Which states that the rate of heat transferred (Q) is directly proportional to the heat transfer area (A) and the temperature (T) distribution across the length (X) of the solid, otherwise termed as the temperature gradient (dT/dX). The negative sign indicates the flow of heat from a region of higher temperature to a region of lower temperature. The proportionality constant (K) is called Thermal Conductivity. Thermal Conductivity indicates the ability of a solid to conduct heat. It decides if the solid is a conductor or an insulator.

2. Convection is the mode of heat transfer in fluid with a relative difference in the temperature at different portions. There are 2 types of convection: Free Convection and Forced Convection. Convection currents generated by the rise and fall of hot and cold molecules cause Free Convection. Example hot air rises while cold air sinks. Density differences result in convection currents and natural convection. By the application of an external force like agitation to speed up the circulation of the currents is what is termed Forced Convection. Newton's Law of cooling governs convection.

Q = hAdT

Here h indicates the heat transfer coefficient. It depends on the nature of the fluid and the nature of the agitation provided.

3. Radiation is the transfer from a source to a receiver. Much of the energy is absorbed while the rest is deflected. The Fourth-Power law governs radiation.

Q = AσεT4

A is the area of the body emitting the radiation. σ is Boltzmann's constant. ε is the emissivity of the body. Emissivity is the ability of a body to effectively transfer thermal energy in the form of radiation. It ranges from 0 to 1, with 1 being a perfect black body. Emissivity also depends on the smoothness of the surface. T is the absolute temperature at which the radiations are emitted. At absolute zero kelvin, a body can emit radiation.
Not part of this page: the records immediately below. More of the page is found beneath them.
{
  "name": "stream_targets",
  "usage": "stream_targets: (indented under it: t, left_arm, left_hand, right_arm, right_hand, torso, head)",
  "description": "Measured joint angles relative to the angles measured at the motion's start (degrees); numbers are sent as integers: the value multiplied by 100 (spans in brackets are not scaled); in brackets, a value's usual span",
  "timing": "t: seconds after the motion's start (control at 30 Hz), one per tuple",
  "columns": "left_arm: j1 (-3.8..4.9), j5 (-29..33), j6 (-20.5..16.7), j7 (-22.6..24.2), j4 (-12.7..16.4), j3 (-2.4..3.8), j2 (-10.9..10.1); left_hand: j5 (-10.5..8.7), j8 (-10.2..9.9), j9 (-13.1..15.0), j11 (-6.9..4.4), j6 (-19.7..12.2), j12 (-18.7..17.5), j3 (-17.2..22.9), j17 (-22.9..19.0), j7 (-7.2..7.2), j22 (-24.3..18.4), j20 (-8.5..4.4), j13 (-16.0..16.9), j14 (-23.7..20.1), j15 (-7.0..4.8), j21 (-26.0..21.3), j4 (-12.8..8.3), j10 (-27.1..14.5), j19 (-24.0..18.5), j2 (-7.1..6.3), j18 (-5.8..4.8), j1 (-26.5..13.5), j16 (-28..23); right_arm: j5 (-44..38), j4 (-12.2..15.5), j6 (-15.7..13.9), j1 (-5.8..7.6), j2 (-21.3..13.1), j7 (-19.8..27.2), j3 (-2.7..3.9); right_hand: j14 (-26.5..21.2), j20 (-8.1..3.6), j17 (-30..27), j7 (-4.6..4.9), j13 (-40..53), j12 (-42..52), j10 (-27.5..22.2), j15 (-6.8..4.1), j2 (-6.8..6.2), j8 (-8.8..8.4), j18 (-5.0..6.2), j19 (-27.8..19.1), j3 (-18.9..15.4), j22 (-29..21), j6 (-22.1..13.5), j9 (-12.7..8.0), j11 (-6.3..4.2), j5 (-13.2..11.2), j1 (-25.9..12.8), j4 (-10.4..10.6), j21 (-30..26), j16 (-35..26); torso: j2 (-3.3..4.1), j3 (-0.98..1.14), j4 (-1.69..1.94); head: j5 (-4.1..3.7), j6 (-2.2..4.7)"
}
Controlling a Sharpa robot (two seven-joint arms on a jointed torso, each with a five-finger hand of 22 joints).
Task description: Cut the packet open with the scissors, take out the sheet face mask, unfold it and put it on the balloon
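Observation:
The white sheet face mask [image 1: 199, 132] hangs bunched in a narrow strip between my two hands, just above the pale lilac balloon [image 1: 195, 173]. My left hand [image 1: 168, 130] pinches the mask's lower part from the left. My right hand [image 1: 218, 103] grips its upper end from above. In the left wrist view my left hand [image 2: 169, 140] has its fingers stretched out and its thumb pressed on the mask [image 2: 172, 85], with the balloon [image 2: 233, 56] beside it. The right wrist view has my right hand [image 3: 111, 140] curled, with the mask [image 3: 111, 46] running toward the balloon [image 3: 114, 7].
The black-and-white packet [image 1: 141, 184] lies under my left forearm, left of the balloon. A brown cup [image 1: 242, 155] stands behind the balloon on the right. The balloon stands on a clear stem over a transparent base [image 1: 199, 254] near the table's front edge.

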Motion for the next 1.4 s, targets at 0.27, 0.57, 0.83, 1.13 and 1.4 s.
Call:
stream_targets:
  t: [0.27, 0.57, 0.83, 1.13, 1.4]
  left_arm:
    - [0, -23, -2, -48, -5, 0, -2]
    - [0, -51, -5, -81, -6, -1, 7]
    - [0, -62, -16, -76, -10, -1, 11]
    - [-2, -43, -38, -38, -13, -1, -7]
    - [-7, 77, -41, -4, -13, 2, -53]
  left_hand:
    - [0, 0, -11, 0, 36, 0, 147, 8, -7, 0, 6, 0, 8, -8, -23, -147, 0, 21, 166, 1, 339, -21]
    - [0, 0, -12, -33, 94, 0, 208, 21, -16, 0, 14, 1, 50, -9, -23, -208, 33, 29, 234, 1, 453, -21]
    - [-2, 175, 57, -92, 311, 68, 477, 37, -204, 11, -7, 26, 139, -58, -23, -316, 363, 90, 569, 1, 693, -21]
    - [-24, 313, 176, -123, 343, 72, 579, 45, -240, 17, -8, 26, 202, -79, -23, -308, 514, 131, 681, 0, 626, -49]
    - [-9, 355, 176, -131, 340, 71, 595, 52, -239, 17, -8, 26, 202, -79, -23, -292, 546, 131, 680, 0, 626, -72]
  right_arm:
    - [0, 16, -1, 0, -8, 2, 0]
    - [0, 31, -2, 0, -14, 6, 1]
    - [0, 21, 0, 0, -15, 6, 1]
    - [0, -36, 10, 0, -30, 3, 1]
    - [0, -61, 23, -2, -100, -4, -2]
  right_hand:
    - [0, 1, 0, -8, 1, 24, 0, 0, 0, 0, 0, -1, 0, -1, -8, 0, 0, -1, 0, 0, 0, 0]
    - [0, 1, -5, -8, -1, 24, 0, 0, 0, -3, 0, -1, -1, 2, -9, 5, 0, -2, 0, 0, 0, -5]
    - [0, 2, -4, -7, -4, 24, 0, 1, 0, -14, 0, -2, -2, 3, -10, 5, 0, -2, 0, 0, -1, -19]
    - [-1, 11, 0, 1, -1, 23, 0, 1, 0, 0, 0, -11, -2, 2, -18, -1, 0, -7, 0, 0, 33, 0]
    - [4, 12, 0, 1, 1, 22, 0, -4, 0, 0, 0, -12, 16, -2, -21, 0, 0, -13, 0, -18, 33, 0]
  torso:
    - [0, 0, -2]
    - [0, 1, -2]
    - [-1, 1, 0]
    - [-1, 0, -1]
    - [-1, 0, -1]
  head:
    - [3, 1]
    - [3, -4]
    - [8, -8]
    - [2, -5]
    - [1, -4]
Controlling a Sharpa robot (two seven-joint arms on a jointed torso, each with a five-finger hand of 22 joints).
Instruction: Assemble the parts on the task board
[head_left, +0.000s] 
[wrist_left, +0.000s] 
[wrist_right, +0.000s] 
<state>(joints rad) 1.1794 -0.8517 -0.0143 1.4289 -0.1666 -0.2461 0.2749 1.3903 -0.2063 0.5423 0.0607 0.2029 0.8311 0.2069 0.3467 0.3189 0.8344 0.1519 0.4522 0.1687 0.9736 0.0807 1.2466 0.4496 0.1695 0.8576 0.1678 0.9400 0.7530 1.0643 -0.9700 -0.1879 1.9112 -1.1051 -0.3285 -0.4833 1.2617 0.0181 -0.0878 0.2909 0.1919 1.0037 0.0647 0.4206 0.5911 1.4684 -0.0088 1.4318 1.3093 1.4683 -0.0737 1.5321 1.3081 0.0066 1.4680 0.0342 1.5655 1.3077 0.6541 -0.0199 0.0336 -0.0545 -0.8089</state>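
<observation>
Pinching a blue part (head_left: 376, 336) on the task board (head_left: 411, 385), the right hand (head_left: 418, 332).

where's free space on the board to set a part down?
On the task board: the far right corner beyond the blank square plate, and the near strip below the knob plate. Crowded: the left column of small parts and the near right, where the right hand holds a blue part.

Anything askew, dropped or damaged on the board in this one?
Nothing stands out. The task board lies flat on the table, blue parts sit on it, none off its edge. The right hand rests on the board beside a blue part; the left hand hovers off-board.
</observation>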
Consider a pan of water over a stove. The heat spreads through the pan from the flame through internal molecular vibrations. These vibrations transfer the heat from one molecule to the other like a chain reaction. Here conduction is the mode. The liquid at the bottom of the pan is hotter than the portion at the top. The heat from the pan is transferred to the liquid and as the liquid molecules heat, the hotter molecules rise to the surface due to low density, thereby causing convection currents. These currents distribute the heat as they move. Here, convection is the mode. The heat from the hot pan is transmitted to the air surrounding it by radiation as it reaches saturation.

 

 

References:

Process Heat Transfer by D.Q. Kern

Heat and Mass Transfer, Fundamentals and Applications by Yunus A Cengel, and Afshin J Ghajar.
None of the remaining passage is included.